Data Preprocessing and Feature Engineering

  • The dataset was split using a stratification strategy based on derived signatures to maintain balanced distributions of process variations.
  • Rare categorical values were consolidated to improve model generalization.
  • A combination of one-hot encoding and custom transformations was implemented to prepare categorical features for different models.
  • Highly correlated numerical features were identified and removed to prevent redundancy.

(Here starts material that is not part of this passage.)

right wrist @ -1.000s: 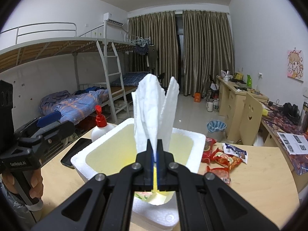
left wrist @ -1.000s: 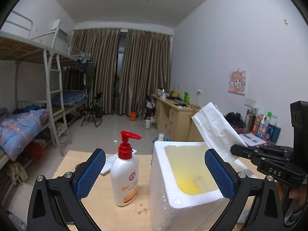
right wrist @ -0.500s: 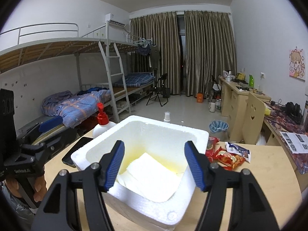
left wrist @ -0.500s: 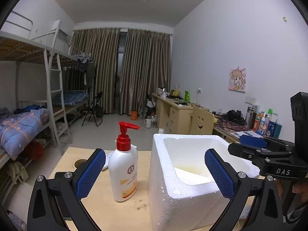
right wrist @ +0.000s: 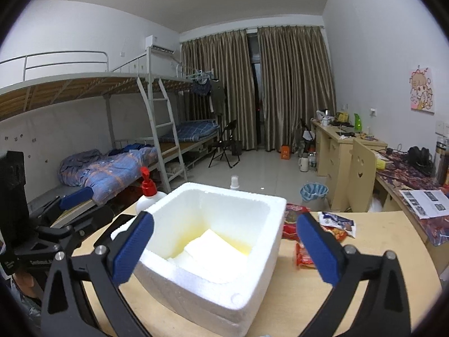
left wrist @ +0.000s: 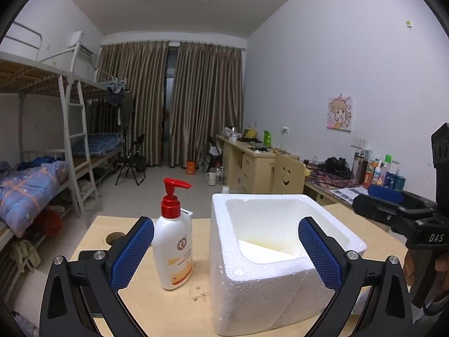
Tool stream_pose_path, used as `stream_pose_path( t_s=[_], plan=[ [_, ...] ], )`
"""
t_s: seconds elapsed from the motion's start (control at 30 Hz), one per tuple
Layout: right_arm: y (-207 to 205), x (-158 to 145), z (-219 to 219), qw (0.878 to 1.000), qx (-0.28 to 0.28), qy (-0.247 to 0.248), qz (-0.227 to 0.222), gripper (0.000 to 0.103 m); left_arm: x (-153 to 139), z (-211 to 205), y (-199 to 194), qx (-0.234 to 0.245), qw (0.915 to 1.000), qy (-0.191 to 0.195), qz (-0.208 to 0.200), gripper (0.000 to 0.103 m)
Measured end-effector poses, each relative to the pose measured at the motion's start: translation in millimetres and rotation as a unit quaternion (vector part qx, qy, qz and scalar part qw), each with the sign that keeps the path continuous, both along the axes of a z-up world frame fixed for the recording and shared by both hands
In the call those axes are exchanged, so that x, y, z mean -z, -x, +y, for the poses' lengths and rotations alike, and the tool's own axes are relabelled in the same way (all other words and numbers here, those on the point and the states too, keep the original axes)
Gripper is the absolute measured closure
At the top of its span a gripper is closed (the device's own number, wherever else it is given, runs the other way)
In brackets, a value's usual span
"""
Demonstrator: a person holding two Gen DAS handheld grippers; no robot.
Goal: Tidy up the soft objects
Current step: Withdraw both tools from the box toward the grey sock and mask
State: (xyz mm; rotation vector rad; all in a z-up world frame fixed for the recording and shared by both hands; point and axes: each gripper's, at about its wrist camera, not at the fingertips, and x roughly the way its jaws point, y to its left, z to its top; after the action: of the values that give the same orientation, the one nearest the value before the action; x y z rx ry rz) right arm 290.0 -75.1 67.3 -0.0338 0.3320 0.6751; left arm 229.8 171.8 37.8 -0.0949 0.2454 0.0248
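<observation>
Tissue (right wrist: 213, 248), white and folded, lies flat on the floor of the foam box (right wrist: 252, 289), directly ahead of and below my right gripper (right wrist: 224, 247). My right fingers (right wrist: 132, 247) have just been opening and now stand wide apart with nothing between them; the tissue lies free. My left gripper (left wrist: 226, 252) has its fingers (left wrist: 132, 252) spread wide as well, empty, straddling the near wall of the box, with the pump bottle (left wrist: 174, 241) just inside its left finger.

The coming move, as I judge it, turns on the snack packets (right wrist: 335, 226) lying on the table (right wrist: 387, 241) beyond my right finger, beside the box. My right gripper is the nearer one; the left is across the box from them. The red packet closest to the box lies with its long axis pointing away from me.

Legible writing: "DAS" on the right gripper's body as seen from the left wrist view. The bottle's round red emblem is too small to read.
</observation>
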Motion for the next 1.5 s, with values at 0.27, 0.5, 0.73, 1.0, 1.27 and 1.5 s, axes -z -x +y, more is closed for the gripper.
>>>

Model Training and Optimization

  • Three predictive models were explored: Random Forest, CatBoost, and a custom PyTorch Neural Network.
  • Optuna was used for hyperparameter tuning, leading to significant performance improvements across all models.
  • The best models achieved the following cross-validated Mean Absolute Error (MAE) scores:
    • Random Forest: 6.15
    • CatBoost: 5.82 (best performance)
    • Neural Network: 6.16
  • The CatBoost model demonstrated the highest accuracy, achieving an optimal balance of complexity and interpretability.

Model Evaluation

  • Feature importance analysis using SHAP and CatBoost’s built-in importance scores confirmed that input temperature, arc time, and wire usage were the most influential predictors.
  • The final CatBoost model was evaluated on the test set, achieving an MAE of 6.17, which is well below the project requirement of 6.8.
  • A comparative analysis showed that the CatBoost model significantly outperformed a naive baseline model, reducing MAE from 8.55 to 6.17 and achieving an R² score of 0.49.
  • A bootstrap analysis further validated the model's reliability, demonstrating a high probability that real-world performance would remain within acceptable limits.

Final Assessment¶

The project successfully built and validated a machine learning pipeline that met the predefined accuracy requirements. The CatBoost model emerged as the best-performing model due to its balance of predictive power, interpretability, and stability across various evaluation methods. By leveraging advanced feature engineering, hyperparameter tuning, and robust evaluation techniques, the project provides a scalable framework for temperature prediction in steel manufacturing.

Future Work¶

While the current model performs well, there are opportunities for further refinement:

  • Exploring additional features: Incorporating real-time sensor data could enhance model accuracy.
  • Ensemble Methods: Combining multiple models through stacking or boosting may further improve performance.
  • Deployment Optimization: Implementing the model in a real-time production environment with adaptive learning capabilities could enhance operational efficiency.

Overall, this project demonstrates the effectiveness of machine learning in industrial process optimization and provides a strong foundation for further innovation in predictive analytics.